-- YOUR GOAL --
Please copy every record exactly as it is written.

(Saved data entries)
^^^^^^^^^^^^^^^^
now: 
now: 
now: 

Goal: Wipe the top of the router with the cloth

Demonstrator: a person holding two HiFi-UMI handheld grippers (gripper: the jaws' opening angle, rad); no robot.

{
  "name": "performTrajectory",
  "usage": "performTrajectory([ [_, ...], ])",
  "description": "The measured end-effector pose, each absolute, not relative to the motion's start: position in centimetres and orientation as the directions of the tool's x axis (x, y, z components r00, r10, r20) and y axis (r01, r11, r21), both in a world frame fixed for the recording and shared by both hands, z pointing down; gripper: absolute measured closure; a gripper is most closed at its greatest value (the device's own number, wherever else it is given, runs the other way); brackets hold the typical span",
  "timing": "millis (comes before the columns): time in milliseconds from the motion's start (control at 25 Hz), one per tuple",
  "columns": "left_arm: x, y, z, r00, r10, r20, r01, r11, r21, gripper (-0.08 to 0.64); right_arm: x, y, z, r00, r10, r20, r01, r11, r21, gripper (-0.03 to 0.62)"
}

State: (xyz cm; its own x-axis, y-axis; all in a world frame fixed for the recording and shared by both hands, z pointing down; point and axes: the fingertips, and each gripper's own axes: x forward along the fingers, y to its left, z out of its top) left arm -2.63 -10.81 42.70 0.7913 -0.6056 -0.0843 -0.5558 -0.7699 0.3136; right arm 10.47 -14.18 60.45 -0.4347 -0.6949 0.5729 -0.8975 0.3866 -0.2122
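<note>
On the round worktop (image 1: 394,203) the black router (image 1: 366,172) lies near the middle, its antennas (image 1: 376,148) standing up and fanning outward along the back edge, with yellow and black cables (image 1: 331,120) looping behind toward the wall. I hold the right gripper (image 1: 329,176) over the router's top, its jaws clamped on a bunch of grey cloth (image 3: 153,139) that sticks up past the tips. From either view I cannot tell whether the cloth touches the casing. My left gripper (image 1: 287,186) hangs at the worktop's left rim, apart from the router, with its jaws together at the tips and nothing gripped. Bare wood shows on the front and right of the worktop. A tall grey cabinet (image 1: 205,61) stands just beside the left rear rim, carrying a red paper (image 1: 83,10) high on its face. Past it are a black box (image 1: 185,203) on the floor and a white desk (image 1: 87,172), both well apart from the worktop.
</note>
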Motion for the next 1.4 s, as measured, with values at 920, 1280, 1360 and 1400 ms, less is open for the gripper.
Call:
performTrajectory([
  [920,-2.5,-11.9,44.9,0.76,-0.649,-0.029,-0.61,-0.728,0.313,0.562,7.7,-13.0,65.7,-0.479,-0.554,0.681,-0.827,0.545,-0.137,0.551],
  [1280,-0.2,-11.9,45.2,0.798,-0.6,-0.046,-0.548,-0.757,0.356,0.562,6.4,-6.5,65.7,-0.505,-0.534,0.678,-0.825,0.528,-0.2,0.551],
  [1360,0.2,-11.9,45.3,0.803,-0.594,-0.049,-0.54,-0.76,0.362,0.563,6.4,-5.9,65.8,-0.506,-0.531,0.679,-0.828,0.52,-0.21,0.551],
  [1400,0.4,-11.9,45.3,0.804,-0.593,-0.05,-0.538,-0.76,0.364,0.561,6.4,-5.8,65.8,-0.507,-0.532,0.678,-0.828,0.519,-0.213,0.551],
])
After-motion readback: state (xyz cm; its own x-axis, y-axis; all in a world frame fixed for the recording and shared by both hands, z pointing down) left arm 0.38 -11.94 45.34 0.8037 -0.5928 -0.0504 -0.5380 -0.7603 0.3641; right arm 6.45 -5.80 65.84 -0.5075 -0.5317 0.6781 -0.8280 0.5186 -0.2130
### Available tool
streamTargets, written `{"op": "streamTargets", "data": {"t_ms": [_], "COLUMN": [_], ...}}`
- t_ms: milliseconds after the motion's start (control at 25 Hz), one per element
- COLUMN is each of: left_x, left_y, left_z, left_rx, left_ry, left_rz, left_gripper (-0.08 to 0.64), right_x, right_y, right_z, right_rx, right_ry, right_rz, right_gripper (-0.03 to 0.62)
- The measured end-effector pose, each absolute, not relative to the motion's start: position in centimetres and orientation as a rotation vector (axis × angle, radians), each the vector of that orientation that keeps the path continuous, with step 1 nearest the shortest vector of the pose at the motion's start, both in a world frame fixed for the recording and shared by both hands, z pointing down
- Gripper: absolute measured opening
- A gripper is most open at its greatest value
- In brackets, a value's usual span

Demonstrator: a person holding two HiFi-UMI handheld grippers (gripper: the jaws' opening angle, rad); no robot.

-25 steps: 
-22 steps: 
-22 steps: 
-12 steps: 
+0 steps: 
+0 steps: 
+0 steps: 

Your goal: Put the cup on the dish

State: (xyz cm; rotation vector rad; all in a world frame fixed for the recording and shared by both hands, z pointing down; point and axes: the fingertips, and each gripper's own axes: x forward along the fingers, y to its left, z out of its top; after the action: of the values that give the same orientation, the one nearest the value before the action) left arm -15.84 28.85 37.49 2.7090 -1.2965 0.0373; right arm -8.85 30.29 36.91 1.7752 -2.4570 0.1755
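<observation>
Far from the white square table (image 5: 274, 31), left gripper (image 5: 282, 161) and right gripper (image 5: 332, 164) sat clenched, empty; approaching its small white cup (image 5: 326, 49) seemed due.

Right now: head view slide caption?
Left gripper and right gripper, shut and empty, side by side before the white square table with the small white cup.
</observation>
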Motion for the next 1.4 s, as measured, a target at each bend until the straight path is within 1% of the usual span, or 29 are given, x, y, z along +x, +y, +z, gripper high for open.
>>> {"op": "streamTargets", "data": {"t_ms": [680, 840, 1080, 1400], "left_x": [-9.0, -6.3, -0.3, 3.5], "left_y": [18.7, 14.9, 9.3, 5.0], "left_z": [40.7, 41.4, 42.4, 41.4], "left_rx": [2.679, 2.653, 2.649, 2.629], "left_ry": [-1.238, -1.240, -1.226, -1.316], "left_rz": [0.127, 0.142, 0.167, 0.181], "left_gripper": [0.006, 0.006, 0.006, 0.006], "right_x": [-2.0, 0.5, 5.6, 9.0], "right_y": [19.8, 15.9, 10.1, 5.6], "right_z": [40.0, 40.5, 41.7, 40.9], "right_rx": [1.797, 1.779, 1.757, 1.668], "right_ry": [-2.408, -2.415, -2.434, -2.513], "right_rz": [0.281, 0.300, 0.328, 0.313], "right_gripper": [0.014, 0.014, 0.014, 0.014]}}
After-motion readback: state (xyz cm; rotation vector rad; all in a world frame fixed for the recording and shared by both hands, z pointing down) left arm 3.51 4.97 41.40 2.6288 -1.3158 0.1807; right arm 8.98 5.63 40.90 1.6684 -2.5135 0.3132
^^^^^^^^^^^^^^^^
-- OUTPUT BELOW --
now: 
now: 
now: 

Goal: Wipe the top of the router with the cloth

Demonstrator: a person holding two HiFi-UMI handheld grippers (gripper: the jaws' opening angle, rad); no robot.

{
  "name": "performTrajectory",
  "usage": "performTrajectory([ [_, ...], ])",
  "description": "The measured end-effector pose, each absolute, not relative to the motion's start: position in centimetres and orientation as the directions of the tool's x axis (x, y, z components r00, r10, r20) and y axis (r01, r11, r21), both in a world frame fixed for the recording and shared by both hands, z pointing down; gripper: absolute measured closure; a gripper is most closed at its greatest value (the device's own number, wherever else it is given, runs the other way); brackets hold the typical span",
  "timing": "millis (comes before the columns): time in milliseconds from the motion's start (control at 25 Hz), one per tuple",
  "columns": "left_arm: x, y, z, r00, r10, r20, r01, r11, r21, gripper (-0.08 to 0.64); right_arm: x, y, z, r00, r10, r20, r01, r11, r21, gripper (-0.03 to 0.62)"
}

State: (xyz cm; its own x-axis, y-axis; all in a world frame fixed for the recording and shared by both hands, z pointing down; point and axes: the fingertips, and each gripper's own axes: x forward along the fingers, y to its left, z out of its top) left arm -2.63 -10.81 42.70 0.7913 -0.6056 -0.0843 -0.5558 -0.7699 0.3136; right arm 10.47 -14.18 60.45 -0.4347 -0.6949 0.5729 -0.8975 0.3866 -0.2122
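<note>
On the round worktop (image 1: 394,203) the black router (image 1: 366,172) lies near the middle, its antennas (image 1: 376,148) standing up and fanning outward along the back edge, with yellow and black cables (image 1: 331,120) looping behind toward the wall. I hold the right gripper (image 1: 329,176) over the router's top, its jaws clamped on a bunch of grey cloth (image 3: 153,139) that sticks up past the tips. From either view I cannot tell whether the cloth touches the casing. My left gripper (image 1: 287,186) hangs at the worktop's left rim, apart from the router, with its jaws together at the tips and nothing gripped. Bare wood shows on the front and right of the worktop. A tall grey cabinet (image 1: 205,61) stands just beside the left rear rim, carrying a red paper (image 1: 83,10) high on its face. Past it are a black box (image 1: 185,203) on the floor and a white desk (image 1: 87,172), both well apart from the worktop.
</note>
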Motion for the next 1.4 s, as measured, with values at 920, 1280, 1360 and 1400 ms, less is open for the gripper.
Call:
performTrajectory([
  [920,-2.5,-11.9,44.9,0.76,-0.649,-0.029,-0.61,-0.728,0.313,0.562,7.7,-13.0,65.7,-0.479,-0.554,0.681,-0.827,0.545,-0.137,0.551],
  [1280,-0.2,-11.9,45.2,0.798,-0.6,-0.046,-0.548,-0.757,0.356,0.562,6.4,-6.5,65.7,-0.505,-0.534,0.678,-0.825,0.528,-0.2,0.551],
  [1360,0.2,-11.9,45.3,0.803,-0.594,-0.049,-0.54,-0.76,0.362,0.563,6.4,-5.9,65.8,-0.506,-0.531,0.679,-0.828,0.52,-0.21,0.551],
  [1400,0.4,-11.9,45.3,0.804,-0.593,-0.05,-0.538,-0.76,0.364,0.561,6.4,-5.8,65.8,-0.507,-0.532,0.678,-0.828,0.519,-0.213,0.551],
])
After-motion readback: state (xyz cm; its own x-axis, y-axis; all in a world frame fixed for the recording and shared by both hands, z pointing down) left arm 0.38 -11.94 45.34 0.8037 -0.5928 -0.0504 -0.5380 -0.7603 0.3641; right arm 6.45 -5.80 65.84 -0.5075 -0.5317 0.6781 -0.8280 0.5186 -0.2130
### Available tool
streamTargets, written `{"op": "streamTargets", "data": {"t_ms": [_], "COLUMN": [_], ...}}`
- t_ms: milliseconds after the motion's start (control at 25 Hz), one per element
- COLUMN is each of: left_x, left_y, left_z, left_rx, left_ry, left_rz, left_gripper (-0.08 to 0.64), right_x, right_y, right_z, right_rx, right_ry, right_rz, right_gripper (-0.03 to 0.62)
- The measured end-effector pose, each absolute, not relative to the motion's start: position in centimetres and orientation as a rotation vector (axis × angle, radians), each the vector of that orientation that keeps the path continuous, with step 1 nearest the shortest vector of the pose at the motion's start, both in a world frame fixed for the recording and shared by both hands, z pointing down
- Gripper: absolute measured opening
- A gripper is most open at its greatest value
- In brackets, a value's usual span

Demonstrator: a person holding two HiFi-UMI handheld grippers (gripper: the jaws' opening angle, rad); no robot.

-25 steps: 
-22 steps: 
-22 steps: 
-12 steps: 
+0 steps: 
+0 steps: 
+0 steps: 

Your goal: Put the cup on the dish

State: (xyz cm; rotation vector rad; all in a world frame fixed for the recording and shared by both hands, z pointing down; point and axes: the fingertips, and each gripper's own axes: x forward along the fingers, y to its left, z out of its top; after the action: of the values that give the same orientation, the one nearest the value before the action) left arm -15.84 28.85 37.49 2.7090 -1.2965 0.0373; right arm -8.85 30.29 36.91 1.7752 -2.4570 0.1755
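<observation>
Far from the white square table (image 5: 274, 31), left gripper (image 5: 282, 161) and right gripper (image 5: 332, 164) sat clenched, empty; approaching its small white cup (image 5: 326, 49) seemed due.

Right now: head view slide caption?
Left gripper and right gripper, shut and empty, side by side before the white square table with the small white cup.
</observation>
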Motion for the next 1.4 s, as measured, a target at each bend until the straight path is within 1% of the usual span, or 29 are given, x, y, z along +x, +y, +z, gripper high for open.
>>> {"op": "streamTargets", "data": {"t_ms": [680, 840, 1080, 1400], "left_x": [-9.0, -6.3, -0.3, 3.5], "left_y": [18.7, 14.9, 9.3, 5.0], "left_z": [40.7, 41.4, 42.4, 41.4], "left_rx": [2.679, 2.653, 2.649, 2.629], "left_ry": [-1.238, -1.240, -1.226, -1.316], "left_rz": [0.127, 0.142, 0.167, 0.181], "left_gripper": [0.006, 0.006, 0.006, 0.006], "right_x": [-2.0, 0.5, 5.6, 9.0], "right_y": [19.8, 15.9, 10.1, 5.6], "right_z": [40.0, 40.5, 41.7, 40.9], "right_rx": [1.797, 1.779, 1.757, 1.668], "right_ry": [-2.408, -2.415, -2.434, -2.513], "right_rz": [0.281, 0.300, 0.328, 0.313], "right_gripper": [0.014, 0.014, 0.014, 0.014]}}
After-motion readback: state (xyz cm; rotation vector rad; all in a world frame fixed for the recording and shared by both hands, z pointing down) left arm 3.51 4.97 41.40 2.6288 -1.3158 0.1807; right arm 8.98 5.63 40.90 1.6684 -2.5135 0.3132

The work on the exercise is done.